In the listing below, look for "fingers" and copy every line that has it.
☆ ☆ ☆ ☆ ☆ ☆ ☆
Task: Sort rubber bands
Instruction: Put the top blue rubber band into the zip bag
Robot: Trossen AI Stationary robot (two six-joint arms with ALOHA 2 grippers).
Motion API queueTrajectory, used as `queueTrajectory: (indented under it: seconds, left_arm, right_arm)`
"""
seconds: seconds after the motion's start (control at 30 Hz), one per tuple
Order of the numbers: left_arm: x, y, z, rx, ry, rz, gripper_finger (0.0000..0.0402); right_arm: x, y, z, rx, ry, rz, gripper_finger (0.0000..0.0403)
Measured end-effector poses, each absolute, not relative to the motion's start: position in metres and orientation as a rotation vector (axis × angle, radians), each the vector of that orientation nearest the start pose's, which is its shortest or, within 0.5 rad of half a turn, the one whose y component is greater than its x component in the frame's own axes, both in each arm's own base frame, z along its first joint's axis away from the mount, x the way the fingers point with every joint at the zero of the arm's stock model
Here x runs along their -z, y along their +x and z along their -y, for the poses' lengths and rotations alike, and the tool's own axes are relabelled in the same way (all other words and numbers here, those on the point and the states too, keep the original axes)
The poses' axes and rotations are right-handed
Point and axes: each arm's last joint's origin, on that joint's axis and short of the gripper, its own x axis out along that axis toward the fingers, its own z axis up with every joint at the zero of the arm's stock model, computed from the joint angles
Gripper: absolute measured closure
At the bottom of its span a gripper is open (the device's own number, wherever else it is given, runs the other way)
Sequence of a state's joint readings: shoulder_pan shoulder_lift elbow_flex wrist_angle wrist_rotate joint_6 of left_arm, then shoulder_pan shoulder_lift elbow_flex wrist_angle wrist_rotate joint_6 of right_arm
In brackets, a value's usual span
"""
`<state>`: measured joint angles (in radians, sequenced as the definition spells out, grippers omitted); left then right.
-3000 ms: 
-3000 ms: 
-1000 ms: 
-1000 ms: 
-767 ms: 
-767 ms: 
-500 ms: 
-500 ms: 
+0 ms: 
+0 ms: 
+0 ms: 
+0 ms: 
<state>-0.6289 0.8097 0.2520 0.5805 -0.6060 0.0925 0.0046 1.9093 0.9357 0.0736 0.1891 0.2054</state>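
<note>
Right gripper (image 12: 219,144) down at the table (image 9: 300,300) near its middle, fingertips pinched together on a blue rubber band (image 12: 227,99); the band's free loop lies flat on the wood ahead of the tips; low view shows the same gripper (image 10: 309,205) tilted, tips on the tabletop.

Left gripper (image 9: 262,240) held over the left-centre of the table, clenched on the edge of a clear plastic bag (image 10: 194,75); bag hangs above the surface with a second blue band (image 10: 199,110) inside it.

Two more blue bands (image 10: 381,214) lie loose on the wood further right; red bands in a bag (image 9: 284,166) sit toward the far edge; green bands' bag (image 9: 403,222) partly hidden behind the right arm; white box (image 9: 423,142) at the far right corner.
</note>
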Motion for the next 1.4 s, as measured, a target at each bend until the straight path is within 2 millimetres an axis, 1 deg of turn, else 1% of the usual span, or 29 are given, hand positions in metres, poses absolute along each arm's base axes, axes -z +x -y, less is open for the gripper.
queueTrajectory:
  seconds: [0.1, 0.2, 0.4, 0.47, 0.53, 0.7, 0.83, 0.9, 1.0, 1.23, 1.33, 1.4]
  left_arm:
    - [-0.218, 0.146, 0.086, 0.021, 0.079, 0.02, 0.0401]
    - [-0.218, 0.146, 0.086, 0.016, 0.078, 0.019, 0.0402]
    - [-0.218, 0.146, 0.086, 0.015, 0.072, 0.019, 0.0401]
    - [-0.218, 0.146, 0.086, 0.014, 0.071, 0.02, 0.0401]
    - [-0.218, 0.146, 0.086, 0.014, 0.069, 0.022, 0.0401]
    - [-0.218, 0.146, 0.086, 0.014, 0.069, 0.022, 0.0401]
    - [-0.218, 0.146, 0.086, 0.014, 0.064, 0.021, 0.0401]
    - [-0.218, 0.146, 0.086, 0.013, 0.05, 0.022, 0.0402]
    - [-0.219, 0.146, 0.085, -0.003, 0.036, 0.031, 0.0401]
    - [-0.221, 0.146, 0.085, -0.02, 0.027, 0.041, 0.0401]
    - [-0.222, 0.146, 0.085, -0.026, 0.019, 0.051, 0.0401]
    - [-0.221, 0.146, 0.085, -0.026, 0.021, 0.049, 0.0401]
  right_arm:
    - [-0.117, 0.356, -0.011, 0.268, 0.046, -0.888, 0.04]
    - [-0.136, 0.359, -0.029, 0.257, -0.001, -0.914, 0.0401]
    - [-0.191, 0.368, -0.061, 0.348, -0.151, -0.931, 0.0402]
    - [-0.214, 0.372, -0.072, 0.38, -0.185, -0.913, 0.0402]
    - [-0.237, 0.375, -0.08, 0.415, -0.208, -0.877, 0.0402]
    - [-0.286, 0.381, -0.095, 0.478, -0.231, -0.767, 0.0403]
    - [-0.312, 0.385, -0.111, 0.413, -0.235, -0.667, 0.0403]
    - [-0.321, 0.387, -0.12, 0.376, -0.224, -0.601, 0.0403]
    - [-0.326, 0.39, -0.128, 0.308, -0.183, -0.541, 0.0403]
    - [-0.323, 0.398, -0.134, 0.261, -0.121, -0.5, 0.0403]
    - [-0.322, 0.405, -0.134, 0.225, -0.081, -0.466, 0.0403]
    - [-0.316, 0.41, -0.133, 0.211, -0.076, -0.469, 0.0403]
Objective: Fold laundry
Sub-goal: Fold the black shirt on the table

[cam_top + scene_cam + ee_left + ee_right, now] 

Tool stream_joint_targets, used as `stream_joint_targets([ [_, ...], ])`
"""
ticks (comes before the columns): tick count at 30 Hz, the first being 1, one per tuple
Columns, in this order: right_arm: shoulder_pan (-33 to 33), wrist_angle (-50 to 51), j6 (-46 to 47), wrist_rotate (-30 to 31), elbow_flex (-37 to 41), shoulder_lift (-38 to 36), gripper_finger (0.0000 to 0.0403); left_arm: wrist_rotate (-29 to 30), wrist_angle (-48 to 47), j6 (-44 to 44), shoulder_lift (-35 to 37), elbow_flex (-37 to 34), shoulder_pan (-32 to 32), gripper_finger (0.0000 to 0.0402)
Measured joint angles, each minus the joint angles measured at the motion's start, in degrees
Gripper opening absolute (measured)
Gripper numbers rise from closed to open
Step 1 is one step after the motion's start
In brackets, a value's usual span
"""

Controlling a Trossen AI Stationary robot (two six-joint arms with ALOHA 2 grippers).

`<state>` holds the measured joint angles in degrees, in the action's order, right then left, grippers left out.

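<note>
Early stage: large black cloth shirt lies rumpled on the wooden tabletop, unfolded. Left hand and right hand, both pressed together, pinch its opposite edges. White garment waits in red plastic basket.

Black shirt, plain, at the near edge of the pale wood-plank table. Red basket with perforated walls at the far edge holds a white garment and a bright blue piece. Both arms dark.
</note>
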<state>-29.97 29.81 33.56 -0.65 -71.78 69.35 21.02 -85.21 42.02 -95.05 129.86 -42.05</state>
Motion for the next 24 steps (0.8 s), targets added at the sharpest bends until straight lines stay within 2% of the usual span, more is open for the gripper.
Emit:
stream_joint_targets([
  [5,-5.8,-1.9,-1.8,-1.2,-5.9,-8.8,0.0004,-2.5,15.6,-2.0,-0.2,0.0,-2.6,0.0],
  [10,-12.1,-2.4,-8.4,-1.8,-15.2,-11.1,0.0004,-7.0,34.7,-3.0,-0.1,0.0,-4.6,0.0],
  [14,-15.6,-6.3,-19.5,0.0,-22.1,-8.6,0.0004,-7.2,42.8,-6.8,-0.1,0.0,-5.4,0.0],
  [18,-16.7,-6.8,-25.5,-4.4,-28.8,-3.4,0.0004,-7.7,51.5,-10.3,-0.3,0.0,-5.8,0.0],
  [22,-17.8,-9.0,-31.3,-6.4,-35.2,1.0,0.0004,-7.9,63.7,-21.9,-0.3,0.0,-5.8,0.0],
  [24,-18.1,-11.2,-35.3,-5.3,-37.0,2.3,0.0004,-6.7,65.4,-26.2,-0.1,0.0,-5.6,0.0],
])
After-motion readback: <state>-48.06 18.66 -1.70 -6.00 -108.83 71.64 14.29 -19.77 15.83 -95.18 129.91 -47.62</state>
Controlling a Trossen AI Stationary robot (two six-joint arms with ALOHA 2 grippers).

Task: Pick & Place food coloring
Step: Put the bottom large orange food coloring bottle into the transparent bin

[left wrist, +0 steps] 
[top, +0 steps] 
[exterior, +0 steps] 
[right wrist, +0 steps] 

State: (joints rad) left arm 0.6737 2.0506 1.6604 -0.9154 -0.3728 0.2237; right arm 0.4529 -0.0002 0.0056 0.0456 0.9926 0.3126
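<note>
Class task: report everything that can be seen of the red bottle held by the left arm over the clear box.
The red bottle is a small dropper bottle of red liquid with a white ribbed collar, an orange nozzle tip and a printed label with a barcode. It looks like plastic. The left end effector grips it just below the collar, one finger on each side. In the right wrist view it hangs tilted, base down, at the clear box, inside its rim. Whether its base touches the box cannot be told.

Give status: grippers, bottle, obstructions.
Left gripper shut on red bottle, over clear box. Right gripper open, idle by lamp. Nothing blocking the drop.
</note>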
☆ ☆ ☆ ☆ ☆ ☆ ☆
◆ SOLUTION BELOW:
Measured end-effector poses, each absolute, not relative to the motion's start: position in metres and orientation as a rotation vector (axis × angle, radians), each the vector of that orientation nearest the start pose's, which is its shortest or, within 0.5 rad of half a turn, the one whose y component is greater than its x component in the frame's own axes, both in each arm's own base frame, z along its first joint's axis away from the mount, x the way the fingers point with every joint at the zero of the arm's stock model
Point and axes: each arm's last joint's origin, on that joint's axis and short of the gripper, its own x axis out along that axis toward the fingers, its own z axis up with every joint at the zero of the arm's stock model, computed from the joint angles

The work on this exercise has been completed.